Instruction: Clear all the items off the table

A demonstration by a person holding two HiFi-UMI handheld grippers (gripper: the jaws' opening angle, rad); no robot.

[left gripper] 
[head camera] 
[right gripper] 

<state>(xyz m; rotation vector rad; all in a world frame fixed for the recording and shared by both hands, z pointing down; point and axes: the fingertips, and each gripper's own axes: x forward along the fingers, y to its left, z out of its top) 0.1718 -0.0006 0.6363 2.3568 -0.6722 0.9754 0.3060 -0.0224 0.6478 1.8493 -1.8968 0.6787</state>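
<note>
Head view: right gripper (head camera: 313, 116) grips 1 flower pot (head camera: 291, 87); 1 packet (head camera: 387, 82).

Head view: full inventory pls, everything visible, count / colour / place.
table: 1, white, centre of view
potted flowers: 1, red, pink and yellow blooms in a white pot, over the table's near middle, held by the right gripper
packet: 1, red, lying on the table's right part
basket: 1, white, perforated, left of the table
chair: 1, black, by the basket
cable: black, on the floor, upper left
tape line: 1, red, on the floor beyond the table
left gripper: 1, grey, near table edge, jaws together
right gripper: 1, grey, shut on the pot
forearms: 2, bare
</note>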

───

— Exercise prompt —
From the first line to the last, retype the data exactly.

— Finished exercise —
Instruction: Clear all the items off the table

A demonstration by a person holding two HiFi-UMI handheld grippers (gripper: the jaws' opening angle, rad); no robot.

[left gripper] 
[head camera] 
[right gripper] 

<state>(xyz m; rotation vector rad; all in a world frame fixed for the recording and shared by both hands, z pointing down; point and axes: the fingertips, and each gripper's own axes: x forward along the fingers, y to its left, z out of its top) 0.1718 -0.0006 0.6363 2.3568 -0.6722 0.9754 0.3060 -0.0224 0.6478 1.8493 -1.8968 0.6787</state>
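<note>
Head view: right gripper (head camera: 313, 116) grips 1 flower pot (head camera: 291, 87); 1 packet (head camera: 387, 82).

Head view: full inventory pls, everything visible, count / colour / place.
table: 1, white, centre of view
potted flowers: 1, red, pink and yellow blooms in a white pot, over the table's near middle, held by the right gripper
packet: 1, red, lying on the table's right part
basket: 1, white, perforated, left of the table
chair: 1, black, by the basket
cable: black, on the floor, upper left
tape line: 1, red, on the floor beyond the table
left gripper: 1, grey, near table edge, jaws together
right gripper: 1, grey, shut on the pot
forearms: 2, bare
</note>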

The required answer is now complete.